Requirement: Would you return the lines that run from the start of the data below to the line with "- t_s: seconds", both included, exactly as written and without pictures?

----

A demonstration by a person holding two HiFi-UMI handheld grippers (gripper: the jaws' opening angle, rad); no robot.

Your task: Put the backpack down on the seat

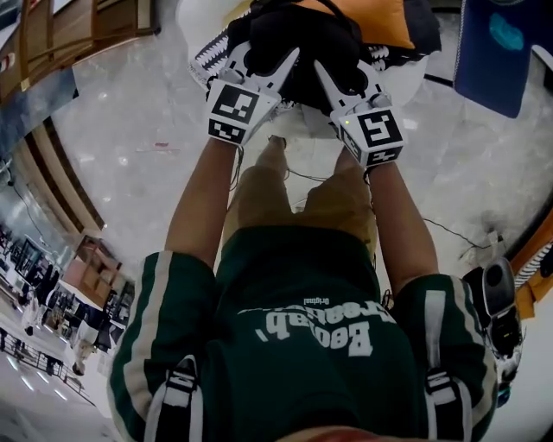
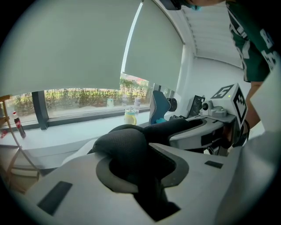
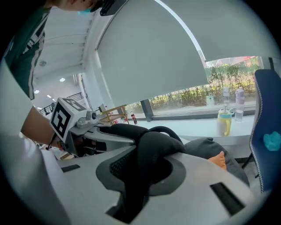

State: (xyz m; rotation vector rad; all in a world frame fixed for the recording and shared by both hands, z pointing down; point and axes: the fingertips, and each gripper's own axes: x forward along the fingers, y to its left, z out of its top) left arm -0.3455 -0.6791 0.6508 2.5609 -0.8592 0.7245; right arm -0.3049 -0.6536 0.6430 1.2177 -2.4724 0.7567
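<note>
The black backpack, with an orange patch, hangs over a white rounded seat at the top of the head view. My left gripper is shut on one padded black mesh strap, which bulges up between its jaws. My right gripper is shut on the other strap. The two grippers stand side by side, close together, over the person's knees. In the right gripper view the backpack's grey body and orange patch lie just beyond the jaws. Whether the bag rests on the seat is hidden.
A blue chair stands to the right of the seat. A long windowsill beyond carries a yellow cup and bottles. Marble floor lies to the left, a cable runs at right, and wooden furniture stands far left.
</note>
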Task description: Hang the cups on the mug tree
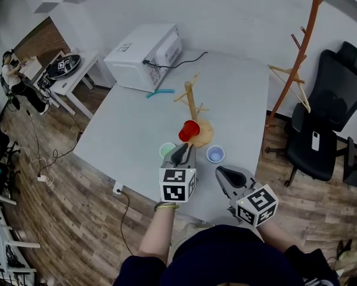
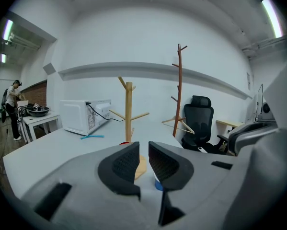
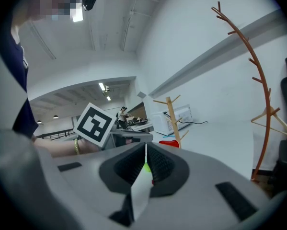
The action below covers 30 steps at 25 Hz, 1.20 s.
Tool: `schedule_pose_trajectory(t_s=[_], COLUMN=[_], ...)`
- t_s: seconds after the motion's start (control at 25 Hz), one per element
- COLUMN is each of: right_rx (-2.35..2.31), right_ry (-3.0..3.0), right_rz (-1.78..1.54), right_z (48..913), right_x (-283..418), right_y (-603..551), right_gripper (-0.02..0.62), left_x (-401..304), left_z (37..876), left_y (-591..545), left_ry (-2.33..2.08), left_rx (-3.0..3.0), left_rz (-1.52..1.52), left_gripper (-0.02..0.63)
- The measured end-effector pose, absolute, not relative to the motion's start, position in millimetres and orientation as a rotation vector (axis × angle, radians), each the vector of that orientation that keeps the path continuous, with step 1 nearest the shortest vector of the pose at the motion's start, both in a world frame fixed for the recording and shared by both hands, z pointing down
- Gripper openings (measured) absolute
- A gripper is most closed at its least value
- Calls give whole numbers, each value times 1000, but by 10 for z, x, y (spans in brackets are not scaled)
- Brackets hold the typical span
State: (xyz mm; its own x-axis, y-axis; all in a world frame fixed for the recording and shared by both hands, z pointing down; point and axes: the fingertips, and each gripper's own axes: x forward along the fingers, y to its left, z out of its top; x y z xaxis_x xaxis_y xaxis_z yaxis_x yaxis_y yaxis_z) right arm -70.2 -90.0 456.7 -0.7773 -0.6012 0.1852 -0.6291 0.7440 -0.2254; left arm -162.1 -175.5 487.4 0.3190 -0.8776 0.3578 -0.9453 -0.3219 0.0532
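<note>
Left gripper view: left tongs narrowed to slim gap, nothing visibly gripped. Red cup just past tips, beside mug tree base; pegs bare. Right tongs pressed together, empty. Likely best: pinch cup wall squarely, lift, tip mouth over peg without nudging tree. Green cup and blue cup flank tips on white bench. Microwave behind, chair aside, wood floor.

a red cup, a green cup and a blue cup are seen. the table is shown pale grey and the mug tree in light wood. the left gripper and right gripper are coloured grey with black pads; their cubes are patterned in black-and-white squares. a white microwave, a turquoise stick, a black chair and a red-brown coat stand are noted.
</note>
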Motion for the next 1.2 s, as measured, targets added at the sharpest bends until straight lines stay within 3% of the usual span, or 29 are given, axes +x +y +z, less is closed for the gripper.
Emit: schedule_pose_trajectory(t_s=[0.52,1.2], right_rx=[979,946], right_ry=[-2829,-2821], right_rz=[435,466], right_z=[4645,4719], right_x=[-700,-750], right_y=[-849,-800], right_gripper=[31,31], left_x=[-1554,-1594], left_z=[4874,4888], left_y=[-1303,-1045], left_ry=[-1644,-1636], left_rx=[2356,2326], left_rz=[313,281], left_gripper=[23,20])
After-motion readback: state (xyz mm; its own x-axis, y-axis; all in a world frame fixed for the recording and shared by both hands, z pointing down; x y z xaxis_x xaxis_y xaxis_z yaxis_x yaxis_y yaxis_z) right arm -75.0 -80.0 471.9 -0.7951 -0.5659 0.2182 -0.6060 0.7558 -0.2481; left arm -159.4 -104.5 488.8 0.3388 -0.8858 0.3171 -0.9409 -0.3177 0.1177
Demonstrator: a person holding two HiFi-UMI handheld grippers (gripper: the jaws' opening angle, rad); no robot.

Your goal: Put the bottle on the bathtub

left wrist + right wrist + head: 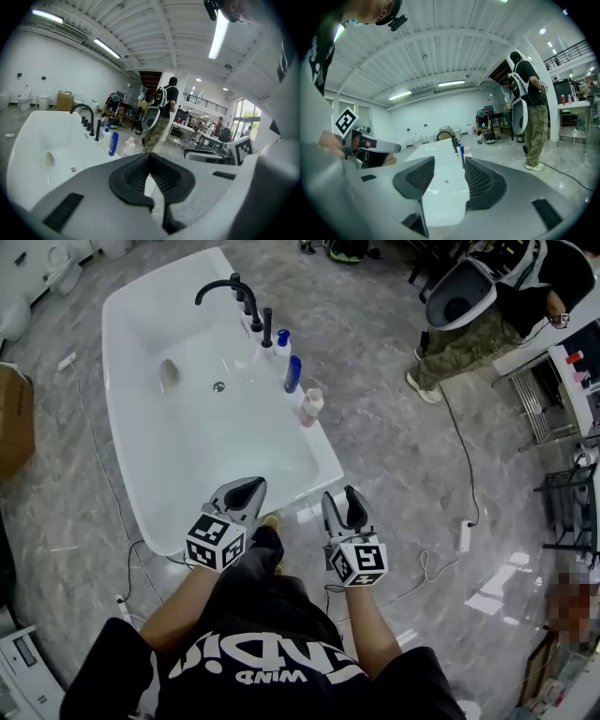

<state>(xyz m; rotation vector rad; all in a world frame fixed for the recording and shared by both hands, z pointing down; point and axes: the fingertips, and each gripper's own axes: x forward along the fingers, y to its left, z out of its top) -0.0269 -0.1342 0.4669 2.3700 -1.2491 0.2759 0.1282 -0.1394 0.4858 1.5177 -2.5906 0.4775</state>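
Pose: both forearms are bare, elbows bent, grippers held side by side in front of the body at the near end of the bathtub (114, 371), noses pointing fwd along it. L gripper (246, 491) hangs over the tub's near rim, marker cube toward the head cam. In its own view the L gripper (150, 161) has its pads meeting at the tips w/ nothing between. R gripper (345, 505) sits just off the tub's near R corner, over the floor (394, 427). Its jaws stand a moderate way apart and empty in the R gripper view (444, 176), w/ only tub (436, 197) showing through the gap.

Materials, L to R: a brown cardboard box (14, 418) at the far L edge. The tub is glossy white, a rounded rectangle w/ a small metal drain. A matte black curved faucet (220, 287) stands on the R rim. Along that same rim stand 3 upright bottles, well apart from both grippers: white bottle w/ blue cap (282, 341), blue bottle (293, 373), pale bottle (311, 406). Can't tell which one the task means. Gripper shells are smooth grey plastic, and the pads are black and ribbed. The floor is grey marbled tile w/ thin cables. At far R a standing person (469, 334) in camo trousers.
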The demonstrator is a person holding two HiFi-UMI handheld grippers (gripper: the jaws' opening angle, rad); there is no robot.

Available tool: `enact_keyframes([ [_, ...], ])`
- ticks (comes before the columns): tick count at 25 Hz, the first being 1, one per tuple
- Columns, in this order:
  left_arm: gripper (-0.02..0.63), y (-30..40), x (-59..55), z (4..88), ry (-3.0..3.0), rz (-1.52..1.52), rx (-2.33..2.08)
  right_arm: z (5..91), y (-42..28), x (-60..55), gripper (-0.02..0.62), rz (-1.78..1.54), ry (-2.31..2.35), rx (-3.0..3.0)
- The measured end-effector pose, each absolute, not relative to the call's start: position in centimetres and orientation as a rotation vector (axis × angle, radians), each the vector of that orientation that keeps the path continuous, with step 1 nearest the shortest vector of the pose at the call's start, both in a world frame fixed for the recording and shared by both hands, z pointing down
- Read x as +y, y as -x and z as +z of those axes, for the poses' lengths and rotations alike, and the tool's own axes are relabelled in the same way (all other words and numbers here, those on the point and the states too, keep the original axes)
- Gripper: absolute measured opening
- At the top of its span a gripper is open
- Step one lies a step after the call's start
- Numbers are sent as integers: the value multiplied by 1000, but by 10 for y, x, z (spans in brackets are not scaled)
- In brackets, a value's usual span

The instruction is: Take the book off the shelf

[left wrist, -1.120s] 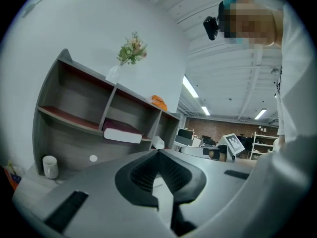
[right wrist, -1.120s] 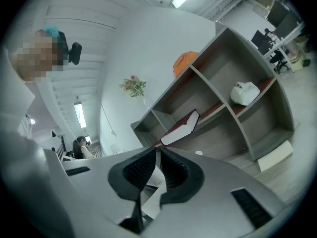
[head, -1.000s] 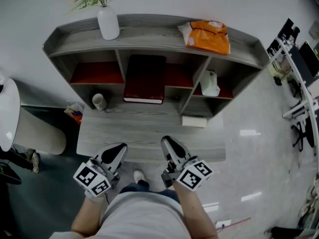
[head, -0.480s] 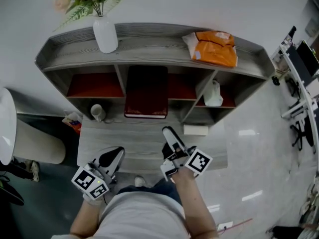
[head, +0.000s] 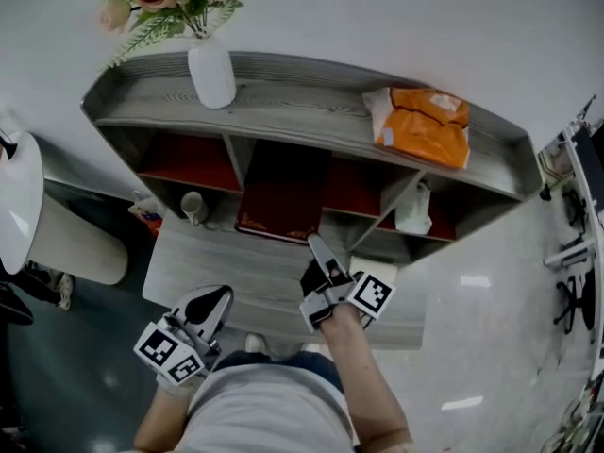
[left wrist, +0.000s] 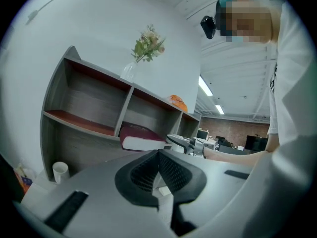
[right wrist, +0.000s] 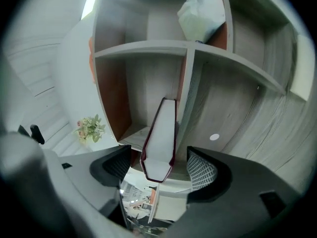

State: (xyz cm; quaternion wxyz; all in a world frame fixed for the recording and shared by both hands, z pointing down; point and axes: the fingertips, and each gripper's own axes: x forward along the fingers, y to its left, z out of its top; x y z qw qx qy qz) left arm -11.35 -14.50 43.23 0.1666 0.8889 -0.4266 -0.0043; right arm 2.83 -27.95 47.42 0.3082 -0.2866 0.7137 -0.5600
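Before the shelf [head: 293, 102], the right gripper [right wrist: 158, 165] had just been opening its jaws — book [right wrist: 161, 133] end between them, ungripped; left gripper [left wrist: 159, 170] closed, empty.

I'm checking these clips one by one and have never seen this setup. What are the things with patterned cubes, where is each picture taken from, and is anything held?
No robot: a person holds a two-fingered gripper in each hand; the cubes are part of them. The head view looks down from the person's head; each gripper view looks along that gripper's own two fingers. On the grey shelf, a dark red book lies in the middle compartment, a vase of flowers and an orange bag sit on top, a white bag is in the right compartment, and a cup stands on the desk below. The right gripper has just been opening its fingers; the book's end sits between them, untouched. The left gripper is shut and empty. Nothing is held yet.
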Motion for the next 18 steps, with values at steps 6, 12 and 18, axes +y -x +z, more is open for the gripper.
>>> enact_keyframes([
  [6, 15, 114, -137, 434, -2473, -6, -1336, 476, -15, -305, 336, -1565, 675, 1897],
  [12, 15, 126, -126, 434, -2406, -13, -1452, 480, 7, -315, 336, -1644, 586, 1905],
  [18, 15, 133, -118, 438, -2363, -32, -1512, 481, 16, -313, 309, -1679, 542, 1894],
])
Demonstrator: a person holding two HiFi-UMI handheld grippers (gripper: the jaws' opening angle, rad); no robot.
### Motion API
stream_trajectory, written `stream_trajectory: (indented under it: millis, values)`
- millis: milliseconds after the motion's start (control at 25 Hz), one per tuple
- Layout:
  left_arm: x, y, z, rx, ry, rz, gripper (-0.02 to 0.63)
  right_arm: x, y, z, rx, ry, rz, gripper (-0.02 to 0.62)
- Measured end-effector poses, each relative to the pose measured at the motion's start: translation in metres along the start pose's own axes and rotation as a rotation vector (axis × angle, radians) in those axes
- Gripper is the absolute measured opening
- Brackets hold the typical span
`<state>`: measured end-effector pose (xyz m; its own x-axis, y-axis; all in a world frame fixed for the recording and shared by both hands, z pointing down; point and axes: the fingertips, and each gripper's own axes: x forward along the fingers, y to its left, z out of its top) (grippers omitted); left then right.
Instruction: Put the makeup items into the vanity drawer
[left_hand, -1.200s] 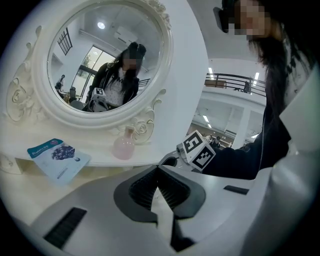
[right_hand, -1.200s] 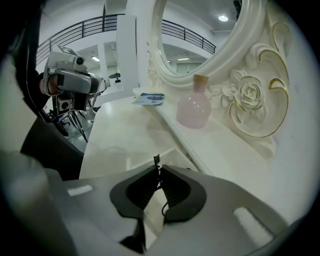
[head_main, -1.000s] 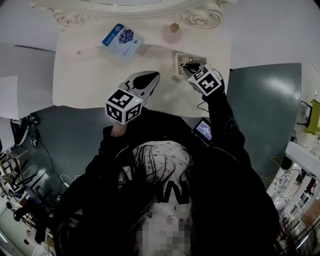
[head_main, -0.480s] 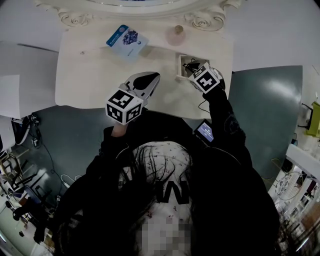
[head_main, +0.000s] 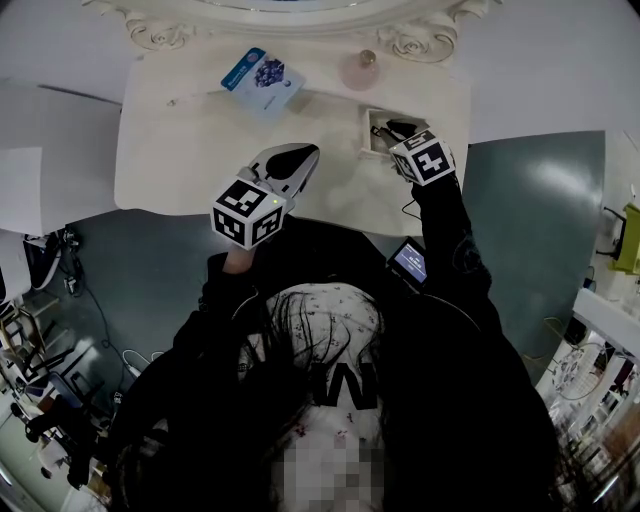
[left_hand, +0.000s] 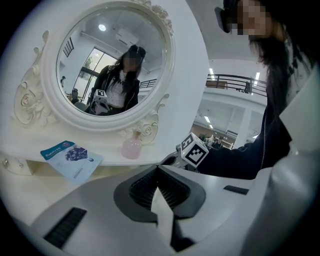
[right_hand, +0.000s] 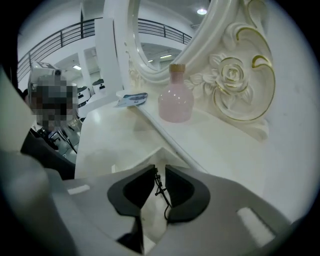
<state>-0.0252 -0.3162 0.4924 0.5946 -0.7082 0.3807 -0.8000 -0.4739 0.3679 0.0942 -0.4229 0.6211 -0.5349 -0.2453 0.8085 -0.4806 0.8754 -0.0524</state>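
A small open drawer (head_main: 367, 137) sits at the right of the white vanity top (head_main: 200, 150). My right gripper (head_main: 392, 129) reaches over it, jaws nearly together on a thin black wiry item (right_hand: 161, 192) that hangs between the pads. In the right gripper view, the right gripper (right_hand: 159, 172) points at the pink bottle (right_hand: 176, 102). My left gripper (head_main: 298, 157) hovers at the table's front middle; its jaws (left_hand: 158, 172) meet with nothing between them. A blue sachet (head_main: 262, 78) lies at the back beside the pink bottle (head_main: 362, 68).
The ornate mirror frame (head_main: 400, 40) rises along the back edge, with the mirror (left_hand: 112, 65) ahead of the left gripper. A thin pale stick (head_main: 190, 97) lies left of the sachet. A small screen device (head_main: 410, 260) hangs on the right forearm.
The right gripper has moved forward and a little right, further over the drawer. The left gripper has stayed in place.
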Motion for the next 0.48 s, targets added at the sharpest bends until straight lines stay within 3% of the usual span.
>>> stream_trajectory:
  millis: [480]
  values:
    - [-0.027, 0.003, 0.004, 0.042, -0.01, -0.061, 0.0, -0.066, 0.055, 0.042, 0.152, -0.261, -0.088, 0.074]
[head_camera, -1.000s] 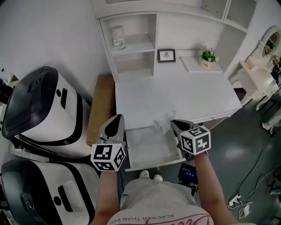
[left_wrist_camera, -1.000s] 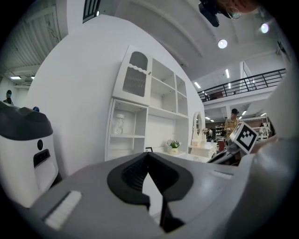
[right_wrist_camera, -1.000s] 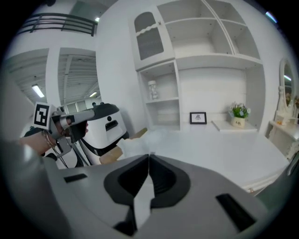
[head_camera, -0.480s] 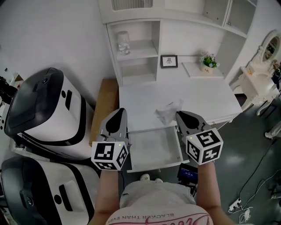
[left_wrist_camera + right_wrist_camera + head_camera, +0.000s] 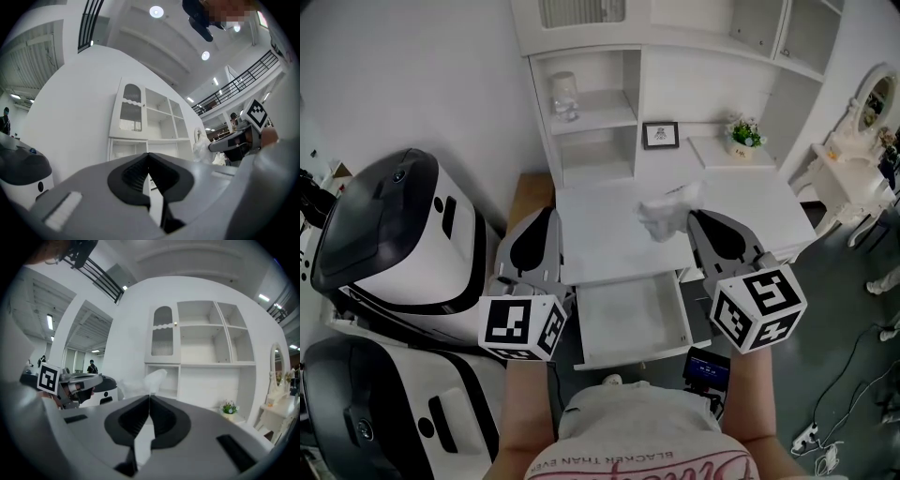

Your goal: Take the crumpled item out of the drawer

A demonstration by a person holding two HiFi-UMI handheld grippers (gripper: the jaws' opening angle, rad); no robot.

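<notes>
1. Nearest are the two hand-held grippers, each with one marker cube. The left gripper (image 5: 546, 217) hangs at the left edge of the white desk top (image 5: 609, 239); in its own view its jaws are clenched together with nothing between them (image 5: 148, 157)
2. The right gripper (image 5: 697, 217) is clamped on one crumpled, translucent white plastic item (image 5: 661, 217). In the right gripper view the pads meet on a strip of it (image 5: 149, 398) and the rest sticks up beyond the tips (image 5: 154, 379)
3. What has changed: a second ago both grippers sat low at the one open white drawer (image 5: 628, 314), and the item was just over its back edge. Both have since risen, and the item now hangs above the desk top, clear of the drawer
4. The drawer is pulled out and looks bare inside. I judge the removal itself done; what may remain is setting the item down, and perhaps shutting the drawer
5. To the left stand two large rounded white-and-black machines, one nearer (image 5: 394, 412) and one behind it (image 5: 389, 234), with one wooden board (image 5: 528, 192) between them and the desk
6. Farthest, on the white shelf unit (image 5: 591, 112): one glass jar (image 5: 565, 94), one small dark-framed picture (image 5: 661, 134) and one small potted plant (image 5: 744, 137)
</notes>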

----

Problem solution:
A demonstration by a person holding two HiFi-UMI handheld grippers (gripper: the jaws' opening angle, rad); no robot.

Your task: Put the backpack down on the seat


State: (xyz m; rotation vector rad; all in a world frame fixed for the recording and shared by both hands, z pointing down; point and axes: the fingertips, and each gripper's own axes: x forward along the fingers, y to its left, z out of its top) left arm -0.3455 -0.6791 0.6508 2.5609 -0.8592 0.7245; right arm -0.3049 -0.6536 0.6430 1.2177 -2.4724 0.7567
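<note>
The black backpack, with an orange patch, hangs over a white rounded seat at the top of the head view. My left gripper is shut on one padded black mesh strap, which bulges up between its jaws. My right gripper is shut on the other strap. The two grippers stand side by side, close together, over the person's knees. In the right gripper view the backpack's grey body and orange patch lie just beyond the jaws. Whether the bag rests on the seat is hidden.
A blue chair stands to the right of the seat. A long windowsill beyond carries a yellow cup and bottles. Marble floor lies to the left, a cable runs at right, and wooden furniture stands far left.
</note>
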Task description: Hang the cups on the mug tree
The action below covers 30 steps at 25 Hz, 1.20 s.
Tool: `schedule_pose_trajectory(t_s=[_], COLUMN=[_], ...)`
- t_s: seconds after the motion's start (control at 25 Hz), one per element

Whatever the exercise asked has now been answered.